La imagen monocroma obliga a centrar la atención sobre las formas. Los colores producirían una interferencia en el registro de los detalles de fisonomía y gestualidad. En un momento dado, el director le dice a una de las chicas: «Por favor, repita». La chica sonríe y, con el mismo mohín de antes, vuelve a decir «cacharel». La cámara hace una rápida aproximación a su rostro, la imagen queda fija y debajo de ella aparece el logotipo de Cacharel. Se ha hallado la chica Cacharel.
¿Qué es lo que ha sucedido allí? Alguien ha hecho una preselección de chicas que «daban el tipo», a partir de un brief que recogía el paradigma Cacharel. Por eso todas ellas se parecían tanto: misma edad, misma altura, mismo peso…O sea, «tipo». Y, además, con vestidos similares y del mismo color. Con ese elenco de potenciales chicas-Cacharel, él, director de casting, hilando fino, intentaba detectar la más-cacharel-de-todas.

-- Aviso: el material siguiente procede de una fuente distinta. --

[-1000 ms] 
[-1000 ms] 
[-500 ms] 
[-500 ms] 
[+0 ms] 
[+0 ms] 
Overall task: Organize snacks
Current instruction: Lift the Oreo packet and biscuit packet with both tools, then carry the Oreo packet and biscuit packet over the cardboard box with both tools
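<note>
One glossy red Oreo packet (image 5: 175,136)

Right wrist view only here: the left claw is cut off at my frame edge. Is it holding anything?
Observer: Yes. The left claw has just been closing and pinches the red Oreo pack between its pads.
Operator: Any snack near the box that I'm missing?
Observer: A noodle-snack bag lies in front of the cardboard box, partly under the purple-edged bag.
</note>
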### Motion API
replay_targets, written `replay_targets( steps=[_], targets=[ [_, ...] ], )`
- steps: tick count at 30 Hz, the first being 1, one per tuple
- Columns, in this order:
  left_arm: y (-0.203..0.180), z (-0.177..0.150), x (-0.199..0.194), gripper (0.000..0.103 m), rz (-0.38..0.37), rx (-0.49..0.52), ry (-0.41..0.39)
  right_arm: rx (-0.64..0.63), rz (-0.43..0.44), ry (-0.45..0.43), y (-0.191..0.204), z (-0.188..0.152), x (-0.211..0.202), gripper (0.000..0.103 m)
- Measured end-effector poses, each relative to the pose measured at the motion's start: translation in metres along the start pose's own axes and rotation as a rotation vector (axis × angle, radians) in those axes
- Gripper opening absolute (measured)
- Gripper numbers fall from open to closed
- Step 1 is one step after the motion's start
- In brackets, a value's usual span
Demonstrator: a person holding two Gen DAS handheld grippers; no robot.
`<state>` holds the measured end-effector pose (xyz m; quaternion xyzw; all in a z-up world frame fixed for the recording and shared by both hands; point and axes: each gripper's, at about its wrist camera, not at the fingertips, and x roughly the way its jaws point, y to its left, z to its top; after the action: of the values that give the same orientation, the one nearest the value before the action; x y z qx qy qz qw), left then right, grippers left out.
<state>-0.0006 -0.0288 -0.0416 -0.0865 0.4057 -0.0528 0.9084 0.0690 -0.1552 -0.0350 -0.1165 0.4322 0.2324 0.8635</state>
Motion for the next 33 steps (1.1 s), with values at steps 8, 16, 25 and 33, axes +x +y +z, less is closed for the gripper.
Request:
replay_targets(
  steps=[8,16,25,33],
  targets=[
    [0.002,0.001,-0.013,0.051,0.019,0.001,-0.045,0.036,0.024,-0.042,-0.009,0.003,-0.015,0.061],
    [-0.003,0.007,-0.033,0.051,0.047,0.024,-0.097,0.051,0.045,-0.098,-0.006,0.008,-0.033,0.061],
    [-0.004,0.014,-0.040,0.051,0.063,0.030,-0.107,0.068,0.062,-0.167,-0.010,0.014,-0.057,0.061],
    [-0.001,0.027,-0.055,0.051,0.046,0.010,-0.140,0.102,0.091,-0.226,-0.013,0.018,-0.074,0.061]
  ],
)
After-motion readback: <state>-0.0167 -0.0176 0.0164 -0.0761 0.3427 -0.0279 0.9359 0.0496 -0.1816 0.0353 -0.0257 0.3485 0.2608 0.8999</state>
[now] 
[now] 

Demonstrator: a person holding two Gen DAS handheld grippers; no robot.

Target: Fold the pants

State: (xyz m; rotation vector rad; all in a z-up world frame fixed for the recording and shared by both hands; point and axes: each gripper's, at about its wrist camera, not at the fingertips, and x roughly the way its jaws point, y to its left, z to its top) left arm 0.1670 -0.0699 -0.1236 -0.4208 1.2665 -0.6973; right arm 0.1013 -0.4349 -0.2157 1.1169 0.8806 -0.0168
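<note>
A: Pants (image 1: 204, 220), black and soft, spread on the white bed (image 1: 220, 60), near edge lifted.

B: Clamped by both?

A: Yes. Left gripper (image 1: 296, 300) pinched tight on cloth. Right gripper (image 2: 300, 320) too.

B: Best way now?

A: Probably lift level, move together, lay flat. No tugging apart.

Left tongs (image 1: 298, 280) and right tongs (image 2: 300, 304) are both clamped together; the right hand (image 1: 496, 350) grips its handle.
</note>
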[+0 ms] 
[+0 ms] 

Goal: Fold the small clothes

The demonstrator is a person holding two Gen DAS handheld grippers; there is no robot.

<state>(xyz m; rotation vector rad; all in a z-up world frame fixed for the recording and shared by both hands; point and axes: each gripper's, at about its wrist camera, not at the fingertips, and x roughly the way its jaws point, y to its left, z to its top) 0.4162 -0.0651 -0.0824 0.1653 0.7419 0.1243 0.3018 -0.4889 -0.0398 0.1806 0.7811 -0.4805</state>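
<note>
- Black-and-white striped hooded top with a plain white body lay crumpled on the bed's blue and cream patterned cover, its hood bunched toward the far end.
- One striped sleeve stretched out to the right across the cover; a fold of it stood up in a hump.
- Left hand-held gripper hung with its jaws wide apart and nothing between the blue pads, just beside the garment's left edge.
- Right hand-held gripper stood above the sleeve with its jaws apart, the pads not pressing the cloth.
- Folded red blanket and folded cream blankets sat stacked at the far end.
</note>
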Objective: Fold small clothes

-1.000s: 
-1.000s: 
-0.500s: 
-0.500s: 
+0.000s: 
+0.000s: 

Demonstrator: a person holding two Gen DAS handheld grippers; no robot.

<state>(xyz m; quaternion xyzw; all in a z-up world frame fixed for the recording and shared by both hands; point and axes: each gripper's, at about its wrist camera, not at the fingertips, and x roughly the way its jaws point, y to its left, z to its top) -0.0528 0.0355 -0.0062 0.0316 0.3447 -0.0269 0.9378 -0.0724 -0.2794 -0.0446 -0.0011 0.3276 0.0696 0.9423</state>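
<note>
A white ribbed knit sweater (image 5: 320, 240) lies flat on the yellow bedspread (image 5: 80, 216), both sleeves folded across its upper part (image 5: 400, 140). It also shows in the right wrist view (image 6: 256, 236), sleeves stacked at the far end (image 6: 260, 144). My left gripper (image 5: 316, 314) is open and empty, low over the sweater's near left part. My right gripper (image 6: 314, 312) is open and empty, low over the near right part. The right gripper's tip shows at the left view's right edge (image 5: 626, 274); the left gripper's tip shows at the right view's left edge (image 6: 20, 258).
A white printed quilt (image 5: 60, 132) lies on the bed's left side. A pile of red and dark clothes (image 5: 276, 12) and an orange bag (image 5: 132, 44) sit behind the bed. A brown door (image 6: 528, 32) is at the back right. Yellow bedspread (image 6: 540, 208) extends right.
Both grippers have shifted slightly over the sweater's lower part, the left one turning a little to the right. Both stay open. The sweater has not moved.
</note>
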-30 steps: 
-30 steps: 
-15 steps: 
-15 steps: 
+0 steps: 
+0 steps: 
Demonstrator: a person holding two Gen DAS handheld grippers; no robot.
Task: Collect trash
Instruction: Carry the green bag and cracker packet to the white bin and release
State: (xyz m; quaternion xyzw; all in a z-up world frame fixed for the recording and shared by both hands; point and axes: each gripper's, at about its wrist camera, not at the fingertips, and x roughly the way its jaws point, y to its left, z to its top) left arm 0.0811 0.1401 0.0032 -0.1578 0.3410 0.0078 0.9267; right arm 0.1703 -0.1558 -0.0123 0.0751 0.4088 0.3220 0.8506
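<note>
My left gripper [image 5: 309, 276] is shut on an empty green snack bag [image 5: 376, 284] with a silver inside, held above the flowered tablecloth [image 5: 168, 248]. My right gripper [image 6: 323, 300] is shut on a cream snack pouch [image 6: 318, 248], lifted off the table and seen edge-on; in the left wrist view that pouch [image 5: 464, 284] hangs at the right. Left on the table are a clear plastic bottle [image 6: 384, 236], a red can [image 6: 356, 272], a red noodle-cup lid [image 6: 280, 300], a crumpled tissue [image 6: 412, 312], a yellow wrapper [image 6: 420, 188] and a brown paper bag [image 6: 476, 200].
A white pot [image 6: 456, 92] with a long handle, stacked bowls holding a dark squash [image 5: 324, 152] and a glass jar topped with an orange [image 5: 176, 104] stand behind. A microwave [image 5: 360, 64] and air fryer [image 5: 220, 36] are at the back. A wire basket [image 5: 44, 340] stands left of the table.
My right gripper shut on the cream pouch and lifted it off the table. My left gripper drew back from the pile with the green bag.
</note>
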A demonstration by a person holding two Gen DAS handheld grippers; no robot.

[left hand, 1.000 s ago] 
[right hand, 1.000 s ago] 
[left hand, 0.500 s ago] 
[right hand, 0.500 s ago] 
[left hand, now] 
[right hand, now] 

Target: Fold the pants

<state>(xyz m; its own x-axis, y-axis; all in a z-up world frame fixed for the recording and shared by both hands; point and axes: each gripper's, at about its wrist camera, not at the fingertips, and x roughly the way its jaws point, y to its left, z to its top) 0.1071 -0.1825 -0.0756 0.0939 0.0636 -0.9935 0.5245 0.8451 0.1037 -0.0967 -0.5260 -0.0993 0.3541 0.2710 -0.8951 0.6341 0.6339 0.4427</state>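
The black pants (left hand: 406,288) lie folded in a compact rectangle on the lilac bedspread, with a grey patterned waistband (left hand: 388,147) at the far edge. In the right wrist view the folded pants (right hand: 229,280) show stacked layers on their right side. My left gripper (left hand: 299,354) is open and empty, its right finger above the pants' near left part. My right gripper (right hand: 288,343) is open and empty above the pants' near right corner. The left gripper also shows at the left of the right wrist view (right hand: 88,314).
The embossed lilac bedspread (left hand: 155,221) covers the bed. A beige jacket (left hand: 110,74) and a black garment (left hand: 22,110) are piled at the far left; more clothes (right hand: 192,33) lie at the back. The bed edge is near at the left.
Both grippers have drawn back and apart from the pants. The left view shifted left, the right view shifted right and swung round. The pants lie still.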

En los poquísimos segundos que dedicaba a cada una, su mente, a alta velocidad decodificaba los signos que ellas emitían espontáneamente: sonrisa, mirada, pose… Interpretación realizada desde los códigos socialmente vigentes de la ingenuidad, de la procacidad, de la picardía, del aplomo, de la fragilidad… Y, en simultáneo, el director contrastaba esa lectura con la personalidad de marca Cacharel, hasta detectar una equivalencia biunívoca entre ambos discursos. Por las dudas, le pidió que repitiera, para confirmar.
¿Por qué pudo hacerlo? Pues, «muy sencillo». Primero porque dominaba a la perfección aquellos códigos, o sea, sabía realizar una interpretación precisa, socialmente válida, no personal, de aquellos rasgos de las muchachas. Y, segundo, porque conocía los rasgos distintivos de Cacharel. La sola foto de la chica-Cacharel obraría como discurso: el discurso de identidad de la marca, una sinécdoque del mismo: su núcleo. El perfil de la marca seleccionaba a su clienta ideal mostrando una identificación mutua.
Cuando el casting de una película es acertado, todos los personajes resultan reales, no actuados: quienes los interpretan desaparecen de la vista, se vuelven transparentes. Cuando, en cambio, ese casting es erróneo, uno no puede concentrarse en el personaje pues lo que más resalta es el actor o la actriz. En nuestro ejemplo, la chica elegida lo fue porque «lo Cacharel» le salía del alma, es decir, toda ella decía «cacharel».
Exactamente lo mismo ocurre en la relación entre el logotipo y la marca. La escritura del nombre debe parecer que sale del alma de la empresa. No debe verse: ha de hacer pensar en la empresa. Devenir transparente a poco de darse a conocer, es decir, aparecer como la única forma posible, la más natural, de decir su nombre. Si en lugar de remitir a su dueño el logotipo remite a sí mismo, ha fracasado en su misión.
Cuando un diseñador gráfico elige una fuente tipográfica para construir el logotipo de su cliente, en su mente se produce exactamente el mismo proceso. Decodifica, en las fuentes preseleccionadas, sus connotaciones de matiz: tradición, frialdad, elegancia, coloquialidad, amenidad, severidad… y contrasta esa lectura con el perfil estratégico de su cliente, su talante autoexpresivo.
¿Qué debe saber para no equivocarse de fuente? «Muy sencillo»: dominar a la perfección aquellos códigos culturales referidos a las letras (nunca sus predilecciones personales), y conocer perfectamente la personalidad de marca de su cliente; y así hallar aquella equivalencia biunívoca. Para ello su cerebro debe almacenar la mayor cantidad de paradigmas, o sea, cadenas asociativas socialmente activas; y, así, poder registrar matices de sentido en cada rasgo gráfico y no optar «grosso modo». Y su sensibilidad los hará entrar en acción en el orden y combinación precisos. Obrará como un «director de casting tipográfico». Sin esa capacidad interpretativa, el diseño es mera práctica de invención formal a la deriva.
Para diseñar con alto nivel profesional, hay que transformarse en un intérprete culturalmente representativo de la sociedad para la que se trabaja, y ser un intérprete agudo del perfil del cliente. Un buen diseñador gráfico lo es, básicamente, por poseer un dominio altísimo de la connotación y por saber generar mensajes que connoten lo que deban connotar. Y esto es así independientemente de que el diseñador lo sepa o lo ignore.